The note warned, “We assess violent extremists and other criminals who have historically maintained an interest in avoiding face recognition are likely to opportunistically seize upon public safety measures recommending the wearing of face masks to hinder the effectiveness of face recognition systems in public spaces by security partners.”

The note also expresses more general concern about mask-wearing. One header reads, “Face Recognition Systems Likely to be Less Effective as Widespread Wear of Face Coverings for Public Safety Purposes Continue,”

“We assess face recognition systems used to support security operations in public spaces will be less effective while widespread public use of facemasks, including partial and full face covering, is practiced by the public to limit the spread of Covid-19.”

The debate on masking aside, thwarting facial recognition is a good thing because the federal government is aggressively pushing the expansion of its vast and increasingly intrusive facial recognition network.

THE GROWING FEDERAL PROGRAM

recent report revealed that the federal government has turned state drivers’ license photos into a giant facial recognition database, putting virtually every driver in America in a perpetual electronic police lineup. The revelations generated widespread outrage, but this story isn’t new. The federal government has been developing a massive, nationwide facial recognition system for years.

The FBI rolled out a nationwide facial-recognition program in the fall of 2014, with the goal of building a giant biometric database with pictures provided by the states and corporate friends.

In 2016, the Center on Privacy and Technology at Georgetown Law released “The Perpetual Lineup,” a massive report on law enforcement use of facial recognition technology in the U.S. You can read the complete report at perpetuallineup.org.
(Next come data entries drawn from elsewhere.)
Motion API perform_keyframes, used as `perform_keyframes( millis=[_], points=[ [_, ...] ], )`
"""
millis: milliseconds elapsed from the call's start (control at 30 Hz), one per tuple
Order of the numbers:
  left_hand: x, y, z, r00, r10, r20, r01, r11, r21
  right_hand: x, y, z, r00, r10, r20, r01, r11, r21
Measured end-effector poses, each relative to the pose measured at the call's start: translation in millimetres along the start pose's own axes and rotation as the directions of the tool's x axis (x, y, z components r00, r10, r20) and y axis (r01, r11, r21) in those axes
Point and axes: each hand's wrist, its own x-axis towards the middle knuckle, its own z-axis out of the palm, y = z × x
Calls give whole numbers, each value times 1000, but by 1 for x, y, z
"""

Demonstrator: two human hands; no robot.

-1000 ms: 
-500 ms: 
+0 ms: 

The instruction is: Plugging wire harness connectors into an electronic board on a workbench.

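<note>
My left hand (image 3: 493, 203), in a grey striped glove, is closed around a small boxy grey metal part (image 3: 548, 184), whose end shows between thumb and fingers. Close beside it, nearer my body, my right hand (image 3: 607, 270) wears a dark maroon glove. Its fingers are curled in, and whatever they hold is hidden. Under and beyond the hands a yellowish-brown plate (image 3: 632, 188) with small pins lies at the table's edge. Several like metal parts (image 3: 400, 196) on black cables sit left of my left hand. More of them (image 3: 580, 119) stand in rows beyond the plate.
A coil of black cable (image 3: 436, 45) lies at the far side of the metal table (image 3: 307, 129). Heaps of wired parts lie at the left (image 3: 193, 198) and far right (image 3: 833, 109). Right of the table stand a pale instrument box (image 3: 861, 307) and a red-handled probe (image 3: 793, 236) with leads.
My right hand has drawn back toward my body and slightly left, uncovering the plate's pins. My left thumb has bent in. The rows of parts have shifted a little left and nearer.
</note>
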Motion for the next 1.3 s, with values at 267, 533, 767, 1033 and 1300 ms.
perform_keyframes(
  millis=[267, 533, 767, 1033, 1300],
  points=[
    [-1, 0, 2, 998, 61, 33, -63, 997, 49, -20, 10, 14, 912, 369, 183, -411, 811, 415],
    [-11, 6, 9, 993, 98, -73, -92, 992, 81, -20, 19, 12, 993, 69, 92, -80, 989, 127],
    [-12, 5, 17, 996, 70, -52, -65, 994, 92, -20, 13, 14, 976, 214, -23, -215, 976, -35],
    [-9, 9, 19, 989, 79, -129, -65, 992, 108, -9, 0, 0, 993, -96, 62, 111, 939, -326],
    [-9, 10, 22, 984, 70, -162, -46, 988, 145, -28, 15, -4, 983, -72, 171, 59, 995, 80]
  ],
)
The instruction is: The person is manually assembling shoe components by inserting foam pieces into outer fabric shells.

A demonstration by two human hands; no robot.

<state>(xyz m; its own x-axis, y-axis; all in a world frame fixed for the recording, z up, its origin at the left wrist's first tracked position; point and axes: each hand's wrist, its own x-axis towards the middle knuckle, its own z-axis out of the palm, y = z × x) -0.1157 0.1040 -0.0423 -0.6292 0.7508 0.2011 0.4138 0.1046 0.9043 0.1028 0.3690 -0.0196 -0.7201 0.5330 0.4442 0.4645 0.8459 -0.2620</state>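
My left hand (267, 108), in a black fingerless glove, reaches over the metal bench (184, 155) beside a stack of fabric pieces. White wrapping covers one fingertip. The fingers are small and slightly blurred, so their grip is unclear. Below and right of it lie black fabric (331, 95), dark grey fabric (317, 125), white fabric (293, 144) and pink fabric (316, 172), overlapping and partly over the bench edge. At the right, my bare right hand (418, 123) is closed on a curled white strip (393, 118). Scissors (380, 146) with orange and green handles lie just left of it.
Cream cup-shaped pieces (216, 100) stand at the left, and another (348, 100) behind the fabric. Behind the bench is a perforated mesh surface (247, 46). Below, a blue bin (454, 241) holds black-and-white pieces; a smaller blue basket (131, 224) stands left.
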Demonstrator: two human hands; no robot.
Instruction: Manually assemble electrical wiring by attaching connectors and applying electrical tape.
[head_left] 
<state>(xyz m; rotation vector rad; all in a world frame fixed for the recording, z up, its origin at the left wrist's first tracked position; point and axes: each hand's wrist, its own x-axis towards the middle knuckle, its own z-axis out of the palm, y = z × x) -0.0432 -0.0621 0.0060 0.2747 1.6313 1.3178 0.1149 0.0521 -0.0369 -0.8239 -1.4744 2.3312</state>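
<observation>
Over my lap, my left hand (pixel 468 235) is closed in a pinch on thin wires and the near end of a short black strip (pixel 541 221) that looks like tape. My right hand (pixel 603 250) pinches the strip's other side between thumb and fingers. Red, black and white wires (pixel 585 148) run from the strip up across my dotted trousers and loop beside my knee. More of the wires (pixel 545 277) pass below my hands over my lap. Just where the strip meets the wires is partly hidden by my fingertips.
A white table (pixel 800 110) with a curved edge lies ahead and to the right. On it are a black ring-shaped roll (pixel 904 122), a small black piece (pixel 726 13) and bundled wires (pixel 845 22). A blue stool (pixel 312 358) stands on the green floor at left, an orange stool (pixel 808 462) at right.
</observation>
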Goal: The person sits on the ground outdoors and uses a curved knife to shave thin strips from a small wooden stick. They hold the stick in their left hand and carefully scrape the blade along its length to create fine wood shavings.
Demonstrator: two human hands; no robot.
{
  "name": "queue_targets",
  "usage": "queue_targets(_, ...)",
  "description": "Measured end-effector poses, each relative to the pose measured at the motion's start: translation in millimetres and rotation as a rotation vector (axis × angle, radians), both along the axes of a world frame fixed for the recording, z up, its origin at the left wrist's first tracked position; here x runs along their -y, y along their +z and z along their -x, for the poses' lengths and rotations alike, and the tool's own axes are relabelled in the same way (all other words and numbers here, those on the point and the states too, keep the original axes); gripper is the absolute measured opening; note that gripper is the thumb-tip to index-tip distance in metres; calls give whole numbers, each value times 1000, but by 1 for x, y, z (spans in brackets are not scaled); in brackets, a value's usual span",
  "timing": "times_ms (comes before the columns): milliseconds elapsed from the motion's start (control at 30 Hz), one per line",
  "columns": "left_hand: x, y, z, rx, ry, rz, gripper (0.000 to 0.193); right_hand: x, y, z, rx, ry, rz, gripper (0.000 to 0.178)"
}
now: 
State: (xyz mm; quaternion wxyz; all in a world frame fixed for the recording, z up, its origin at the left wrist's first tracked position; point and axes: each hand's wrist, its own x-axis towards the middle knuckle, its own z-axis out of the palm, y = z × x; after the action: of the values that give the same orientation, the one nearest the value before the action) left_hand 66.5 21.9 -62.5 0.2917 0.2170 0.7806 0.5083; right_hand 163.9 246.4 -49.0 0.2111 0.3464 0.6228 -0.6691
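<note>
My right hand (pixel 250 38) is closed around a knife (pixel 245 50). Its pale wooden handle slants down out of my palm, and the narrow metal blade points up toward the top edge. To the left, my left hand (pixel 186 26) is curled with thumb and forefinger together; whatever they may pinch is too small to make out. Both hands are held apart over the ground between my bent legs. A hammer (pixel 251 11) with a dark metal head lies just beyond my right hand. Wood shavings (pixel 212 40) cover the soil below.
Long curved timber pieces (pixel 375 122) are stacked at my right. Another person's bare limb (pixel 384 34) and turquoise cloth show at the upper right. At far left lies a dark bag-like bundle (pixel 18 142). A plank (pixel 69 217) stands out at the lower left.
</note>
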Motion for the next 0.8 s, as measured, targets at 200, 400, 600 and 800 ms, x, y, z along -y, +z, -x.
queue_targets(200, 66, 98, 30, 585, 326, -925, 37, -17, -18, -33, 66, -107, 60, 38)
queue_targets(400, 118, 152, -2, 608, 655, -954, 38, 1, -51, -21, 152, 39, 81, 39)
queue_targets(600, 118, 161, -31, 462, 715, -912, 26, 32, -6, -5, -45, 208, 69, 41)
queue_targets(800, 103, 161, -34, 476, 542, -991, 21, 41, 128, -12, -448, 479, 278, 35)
The organization conducted a year-long investigation and collected more than 15,000 pages of documents through more than 100 public records requests. The report paints a disturbing picture of intense cooperation between the federal government, and state and local law enforcement to develop a massive facial recognition database.
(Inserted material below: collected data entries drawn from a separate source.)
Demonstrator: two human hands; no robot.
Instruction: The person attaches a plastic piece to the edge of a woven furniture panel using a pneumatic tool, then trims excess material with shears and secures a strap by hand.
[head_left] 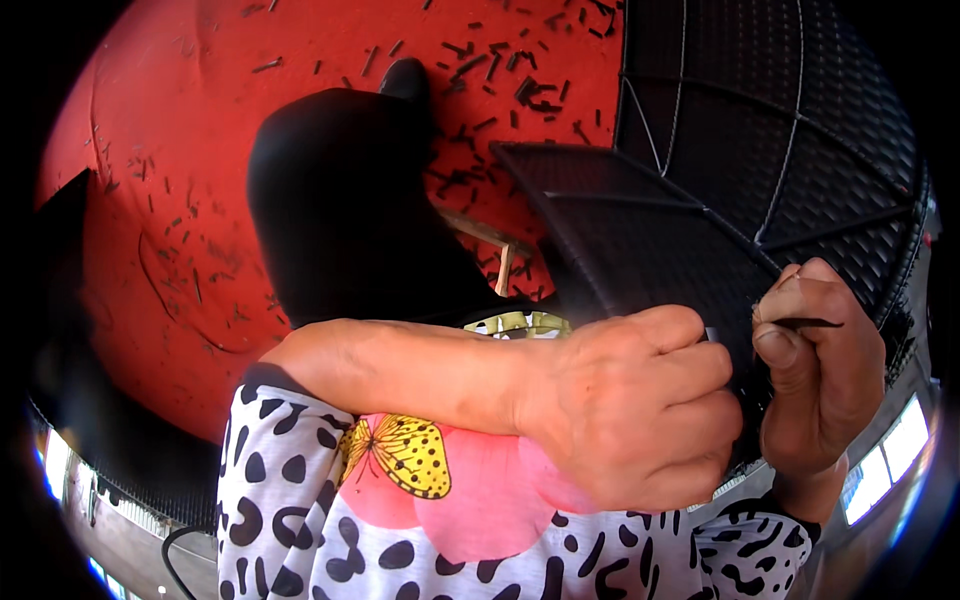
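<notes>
My left forearm reaches across in front of my body, and my left hand (645, 410) is closed in a fist with its back turned up. What its fingers hold is hidden; only a small pale bit shows by the knuckles. To its right, my right hand (822, 365) is raised, its thumb and bent fingers pinched on a thin dark strip (812, 323). Both hands are beside a black woven wicker panel (650, 245), which joins a larger woven section (840, 150) with ribbed seams behind it.
Many short dark offcuts (540, 95) lie scattered over the red floor (200, 110). My black-clad leg (350, 200) stretches forward on the left. A wooden piece (505, 268) shows between the leg and the panel. Bright windows (888, 460) are at the lower right.
</notes>
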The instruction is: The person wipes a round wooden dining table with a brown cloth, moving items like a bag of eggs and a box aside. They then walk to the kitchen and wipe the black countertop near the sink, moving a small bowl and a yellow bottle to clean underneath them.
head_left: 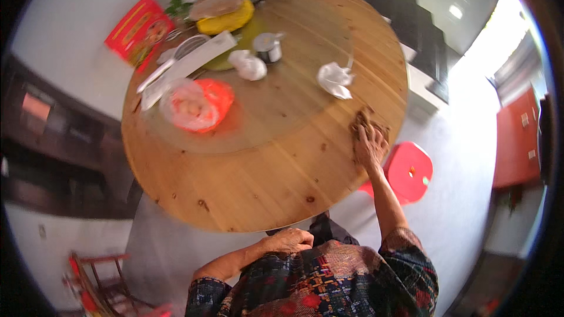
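Note:
My right hand [371, 148] presses a crumpled brown cloth [359, 120] onto the right edge of the round wooden table [252, 191]; the fingers lie over the cloth and bunch it. Close to my waist, just off the table's near edge, my left hand [292, 239] is loosely curled, with nothing visible in it. A crumpled white plastic bag or tissue [335, 80] lies a little beyond my right hand. Slight blur hides the finer folds of the cloth.
On the glass turntable [282, 123] sit a red plastic bag [202, 104], a second white crumple [248, 65], a metal-looking canister [268, 47] and a yellow package [226, 20]. A red stool [409, 171] stands by the table's right edge; dark stairs [405, 14] rise behind.

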`<state>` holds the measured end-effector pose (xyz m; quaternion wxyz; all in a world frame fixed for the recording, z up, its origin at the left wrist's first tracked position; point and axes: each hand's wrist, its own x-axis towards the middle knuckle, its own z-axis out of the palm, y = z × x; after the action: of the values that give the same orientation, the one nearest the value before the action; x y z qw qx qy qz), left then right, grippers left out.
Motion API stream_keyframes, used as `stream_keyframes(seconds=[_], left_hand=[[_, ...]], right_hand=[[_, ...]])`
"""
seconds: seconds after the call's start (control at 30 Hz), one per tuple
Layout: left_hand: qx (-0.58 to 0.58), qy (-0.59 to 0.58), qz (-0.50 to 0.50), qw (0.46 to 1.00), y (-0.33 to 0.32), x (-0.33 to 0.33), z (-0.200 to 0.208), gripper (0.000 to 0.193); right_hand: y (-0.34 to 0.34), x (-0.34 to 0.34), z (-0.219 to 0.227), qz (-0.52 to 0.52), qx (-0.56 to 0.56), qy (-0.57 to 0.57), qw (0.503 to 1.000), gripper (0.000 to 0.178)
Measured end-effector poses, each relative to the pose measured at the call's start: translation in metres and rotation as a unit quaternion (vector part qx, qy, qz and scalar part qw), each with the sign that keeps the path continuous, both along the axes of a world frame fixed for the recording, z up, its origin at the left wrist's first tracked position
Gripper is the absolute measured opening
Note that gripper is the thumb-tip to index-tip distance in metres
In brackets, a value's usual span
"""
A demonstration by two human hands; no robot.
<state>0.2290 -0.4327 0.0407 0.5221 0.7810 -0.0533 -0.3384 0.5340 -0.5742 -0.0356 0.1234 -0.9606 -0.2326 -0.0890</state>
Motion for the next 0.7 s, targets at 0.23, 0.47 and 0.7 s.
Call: stream_keyframes(seconds=[0.23, 0.47, 0.7], left_hand=[[0.011, -0.148, 0.215, 0.965, -0.036, -0.009, -0.020, 0.018], [-0.002, -0.066, 0.478, 0.876, -0.013, -0.028, -0.018, 0.020], [0.237, -0.302, 0.572, 0.725, 0.062, -0.093, -0.020, 0.015]], right_hand=[[0.045, -0.068, -0.002, 0.185, 0.032, -0.083, 0.979, 0.046], [0.118, -0.160, 0.004, 0.410, 0.063, -0.025, 0.909, 0.049], [0.124, -0.106, 0.001, 0.306, 0.009, -0.111, 0.946, 0.044]])
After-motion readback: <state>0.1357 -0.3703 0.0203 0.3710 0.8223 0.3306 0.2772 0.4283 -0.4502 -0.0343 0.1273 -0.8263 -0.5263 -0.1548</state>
“Face recognition is a powerful technology that requires strict oversight. But those controls, by and large, don’t exist today,” report co-author Clare Garvie said. “With only a few exceptions, there are no laws governing police use of the technology, no standards ensuring its accuracy, and no systems checking for bias. It’s a wild west.”
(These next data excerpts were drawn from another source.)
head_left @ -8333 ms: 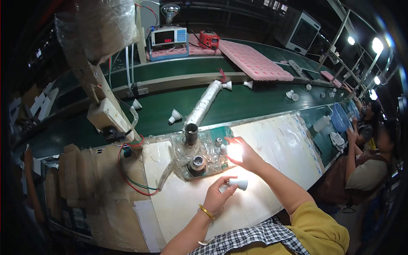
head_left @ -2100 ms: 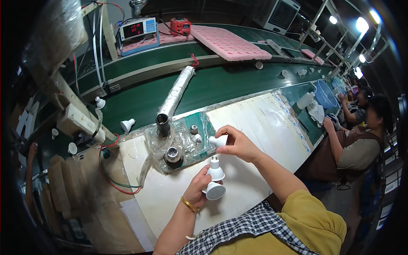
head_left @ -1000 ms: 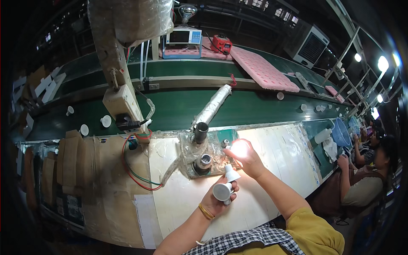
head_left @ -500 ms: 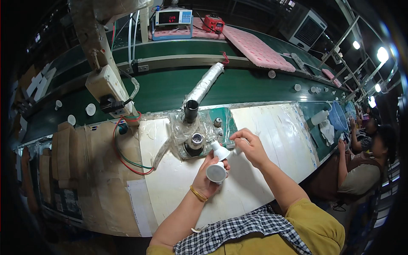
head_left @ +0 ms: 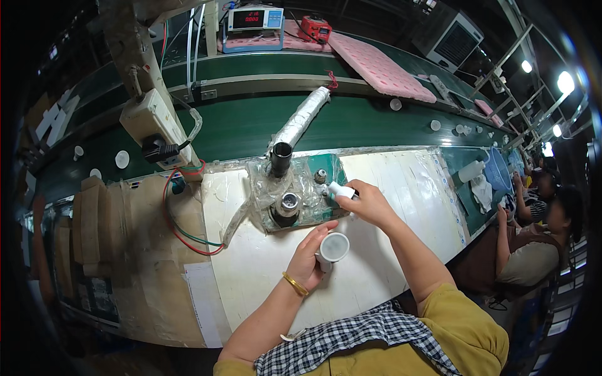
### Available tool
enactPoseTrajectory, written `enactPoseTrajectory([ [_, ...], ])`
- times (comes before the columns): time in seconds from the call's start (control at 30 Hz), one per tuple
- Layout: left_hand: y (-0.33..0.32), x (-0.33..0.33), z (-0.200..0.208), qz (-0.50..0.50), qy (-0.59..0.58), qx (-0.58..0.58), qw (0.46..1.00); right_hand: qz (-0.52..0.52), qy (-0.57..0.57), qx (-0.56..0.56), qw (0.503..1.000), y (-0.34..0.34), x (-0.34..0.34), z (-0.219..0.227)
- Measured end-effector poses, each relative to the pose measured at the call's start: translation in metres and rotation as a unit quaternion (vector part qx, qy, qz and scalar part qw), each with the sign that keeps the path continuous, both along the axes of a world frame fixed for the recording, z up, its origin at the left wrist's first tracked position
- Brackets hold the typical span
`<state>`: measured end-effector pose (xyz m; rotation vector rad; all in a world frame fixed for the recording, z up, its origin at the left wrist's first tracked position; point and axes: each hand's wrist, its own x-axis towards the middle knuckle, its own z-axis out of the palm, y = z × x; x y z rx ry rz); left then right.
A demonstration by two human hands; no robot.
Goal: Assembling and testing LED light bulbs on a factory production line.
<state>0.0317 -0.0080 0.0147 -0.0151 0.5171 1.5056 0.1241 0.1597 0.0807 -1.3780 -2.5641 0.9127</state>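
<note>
Plainly, we hold two bulbs. Our right hand (head_left: pixel 369 202) closes its fingers round one bulb (head_left: pixel 340 190) at the board (head_left: pixel 333 165); whether its base touches a socket, we cannot tell. Our left hand (head_left: pixel 307 255) holds the second bulb (head_left: pixel 334 247), lens up, hiding part of the grip. Three more bulbs (head_left: pixel 122 159) sit leftward along the belt (head_left: pixel 235 125); the basket's (head_left: pixel 499 172) contents stay unclear to us.

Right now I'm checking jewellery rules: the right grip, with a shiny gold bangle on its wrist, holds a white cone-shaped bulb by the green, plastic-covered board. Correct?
Not quite: the gold bangle circles the left wrist, as the head view shows. The right grip does hold the white bulb by the green board.
</note>
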Motion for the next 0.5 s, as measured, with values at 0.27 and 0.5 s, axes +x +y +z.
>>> enactPoseTrajectory([
  [0.27,-0.002,-0.007,-0.002,-0.038,-0.003,0.034,0.999,0.029,-0.128,0.053,0.99,0.022,-0.029,0.008],
  [0.5,0.001,-0.006,0.002,-0.028,-0.002,0.053,0.998,0.022,-0.152,0.029,0.988,0.022,-0.036,0.015],
])
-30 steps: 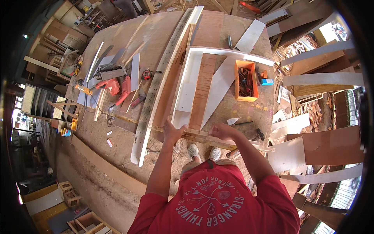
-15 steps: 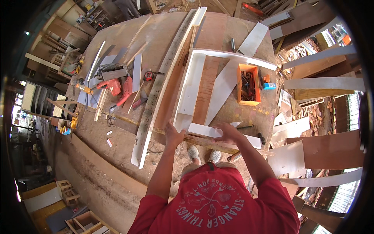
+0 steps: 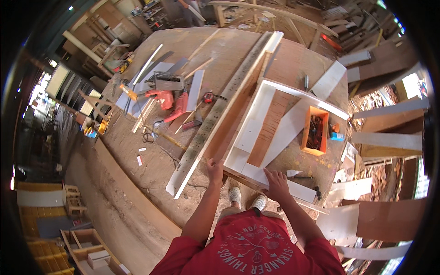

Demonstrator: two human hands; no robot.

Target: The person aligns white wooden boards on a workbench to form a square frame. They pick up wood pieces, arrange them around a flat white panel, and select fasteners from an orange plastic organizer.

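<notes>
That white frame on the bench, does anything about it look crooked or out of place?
Yes. One white board lies slantwise across the frame instead of square with its sides. The near strip under the right hand also sits angled, jutting past the bench edge. The left hand rests at the frame's near corner.

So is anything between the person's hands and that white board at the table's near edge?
Nothing visible. The right hand already rests flat on the white board, and the left hand lies beside the board's left end at the frame corner; whether it touches the board, I cannot tell.
</notes>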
There are many technical and legal problems with facial recognition, including significant concerns about the accuracy of the technology, particularly when reading the facial features of minority populations. During a test run by the ACLU of Northern California, facial recognition misidentified 26 members of the California legislature as people in a database of arrest photos.

With facial recognition technology, police and other government officials have the capability to track individuals in real-time. These systems allow law enforcement agents to use video cameras and continually scan everybody who walks by. According to the report, several major police departments have expressed an interest in this type of real-time tracking. Documents revealed agencies in at least five major cities, including Los Angeles, either claimed to run real-time face recognition off of street cameras, bought technology with the capability, or expressed written interest in buying it.

In all likelihood, the federal government heavily involves itself in helping state and local agencies obtain this technology. The feds provide grant money to local law enforcement agencies for a vast array of surveillance gear, including ALPRs, stingray devices and drones. The federal government essentially encourages and funds a giant nationwide surveillance net and then taps into the information via fusion centers and the Information Sharing Environment (ISE).

Fusion centers were sold as a tool to combat terrorism, but that is not how they are being used. The ACLU pointed to a bipartisan congressional report to demonstrate the true nature of government fusion centers: “They haven’t contributed anything meaningful to counterterrorism efforts. Instead, they have largely served as police surveillance and information sharing nodes for law enforcement efforts targeting the frequent subjects of police attention: Black and brown people, immigrants, dissidents, and the poor.”

Fusion centers operate within the broader ISE. According to its website, the ISE “provides analysts, operators, and investigators with information needed to enhance national security. These analysts, operators, and investigators…have mission needs to collaborate and share information with each other and with private sector partners and our foreign allies.” In other words, ISE serves as a conduit for the sharing of information gathered without a warrant. Known ISE partners include the Office of Director of National Intelligence which oversees 17 federal agencies and organizations, including the NSA. ISE utilizes these partnerships to collect and share data on the millions of unwitting people they track.

Reports that the Berkeley Police Department in cooperation with a federal fusion center deployed cameras equipped to surveil a “free speech” rally and Antifa counterprotests provided the first solid link between the federal government and local authorities in facial recognition surveillance.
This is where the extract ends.